Your instructions:
Write the data out again, word for word.

- - - - - - -

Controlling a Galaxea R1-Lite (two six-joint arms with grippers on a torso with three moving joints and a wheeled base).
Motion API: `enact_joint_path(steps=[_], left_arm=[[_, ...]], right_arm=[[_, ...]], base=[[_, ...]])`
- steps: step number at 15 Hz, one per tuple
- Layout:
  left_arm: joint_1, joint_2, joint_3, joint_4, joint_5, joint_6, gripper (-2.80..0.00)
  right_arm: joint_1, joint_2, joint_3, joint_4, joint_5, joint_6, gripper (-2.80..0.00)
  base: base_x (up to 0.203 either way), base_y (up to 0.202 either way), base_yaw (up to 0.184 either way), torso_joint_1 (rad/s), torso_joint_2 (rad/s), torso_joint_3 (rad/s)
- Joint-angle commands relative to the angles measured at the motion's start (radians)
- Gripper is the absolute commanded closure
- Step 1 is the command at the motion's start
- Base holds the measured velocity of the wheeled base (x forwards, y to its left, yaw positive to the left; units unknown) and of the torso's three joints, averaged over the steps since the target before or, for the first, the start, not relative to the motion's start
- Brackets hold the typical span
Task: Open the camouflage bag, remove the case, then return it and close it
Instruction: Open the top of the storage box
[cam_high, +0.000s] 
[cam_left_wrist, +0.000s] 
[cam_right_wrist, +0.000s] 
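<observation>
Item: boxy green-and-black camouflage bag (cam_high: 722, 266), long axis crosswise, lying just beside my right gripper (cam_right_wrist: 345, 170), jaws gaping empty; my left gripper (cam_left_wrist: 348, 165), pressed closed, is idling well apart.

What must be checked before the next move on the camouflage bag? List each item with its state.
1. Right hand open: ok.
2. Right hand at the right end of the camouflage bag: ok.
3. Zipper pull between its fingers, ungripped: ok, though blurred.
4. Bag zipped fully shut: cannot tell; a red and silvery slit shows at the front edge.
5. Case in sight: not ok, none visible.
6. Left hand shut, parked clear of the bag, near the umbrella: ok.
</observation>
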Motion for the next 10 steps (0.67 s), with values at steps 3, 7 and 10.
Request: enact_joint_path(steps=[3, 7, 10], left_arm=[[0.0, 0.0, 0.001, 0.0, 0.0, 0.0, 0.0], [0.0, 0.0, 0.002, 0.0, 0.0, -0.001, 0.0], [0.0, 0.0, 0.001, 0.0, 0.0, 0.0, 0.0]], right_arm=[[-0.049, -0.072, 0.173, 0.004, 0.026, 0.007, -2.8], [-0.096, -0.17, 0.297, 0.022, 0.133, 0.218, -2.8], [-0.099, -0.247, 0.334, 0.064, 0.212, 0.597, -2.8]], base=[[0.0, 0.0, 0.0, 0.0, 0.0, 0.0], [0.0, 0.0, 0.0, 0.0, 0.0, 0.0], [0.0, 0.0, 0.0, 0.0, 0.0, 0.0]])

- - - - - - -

Reply to the exercise:
Controlling a Galaxea R1-Lite (two six-joint arms with grippers on a torso with three moving joints and a wheeled base).
Motion API: `enact_joint_path(steps=[_], left_arm=[[_, ...]], right_arm=[[_, ...]], base=[[_, ...]])`
- steps: step number at 15 Hz, one per tuple
- Layout:
  left_arm: joint_1, joint_2, joint_3, joint_4, joint_5, joint_6, gripper (-2.80..0.00)
  right_arm: joint_1, joint_2, joint_3, joint_4, joint_5, joint_6, gripper (-2.80..0.00)
  base: base_x (up to 0.203 either way), base_y (up to 0.202 either way), base_yaw (up to 0.184 either way), torso_joint_1 (rad/s), torso_joint_2 (rad/s), torso_joint_3 (rad/s)
- Joint-angle commands relative to the angles measured at the motion's start (radians)
- Gripper is the absolute commanded closure
- Step 1 is the command at the motion's start
- Base holds the measured velocity of the wheeled base (x forwards, y to its left, yaw positive to the left; units unknown) and of the torso's three joints, averaged over the steps since the target before or, for the first, the start, not relative to the motion's start
- Brackets hold the typical span
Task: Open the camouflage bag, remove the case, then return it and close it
Instruction: Open the top of the storage box
[cam_high, +0.000s] 
[cam_left_wrist, +0.000s] 
[cam_right_wrist, +0.000s] 
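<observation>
Item: boxy green-and-black camouflage bag (cam_high: 722, 266), long axis crosswise, lying just beside my right gripper (cam_right_wrist: 345, 170), jaws gaping empty; my left gripper (cam_left_wrist: 348, 165), pressed closed, is idling well apart.

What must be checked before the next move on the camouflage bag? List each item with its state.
1. Right hand open: ok.
2. Right hand at the right end of the camouflage bag: ok.
3. Zipper pull between its fingers, ungripped: ok, though blurred.
4. Bag zipped fully shut: cannot tell; a red and silvery slit shows at the front edge.
5. Case in sight: not ok, none visible.
6. Left hand shut, parked clear of the bag, near the umbrella: ok.
</observation>
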Motion for the next 10 steps (0.67 s), with values at steps 3, 7 and 10.
Request: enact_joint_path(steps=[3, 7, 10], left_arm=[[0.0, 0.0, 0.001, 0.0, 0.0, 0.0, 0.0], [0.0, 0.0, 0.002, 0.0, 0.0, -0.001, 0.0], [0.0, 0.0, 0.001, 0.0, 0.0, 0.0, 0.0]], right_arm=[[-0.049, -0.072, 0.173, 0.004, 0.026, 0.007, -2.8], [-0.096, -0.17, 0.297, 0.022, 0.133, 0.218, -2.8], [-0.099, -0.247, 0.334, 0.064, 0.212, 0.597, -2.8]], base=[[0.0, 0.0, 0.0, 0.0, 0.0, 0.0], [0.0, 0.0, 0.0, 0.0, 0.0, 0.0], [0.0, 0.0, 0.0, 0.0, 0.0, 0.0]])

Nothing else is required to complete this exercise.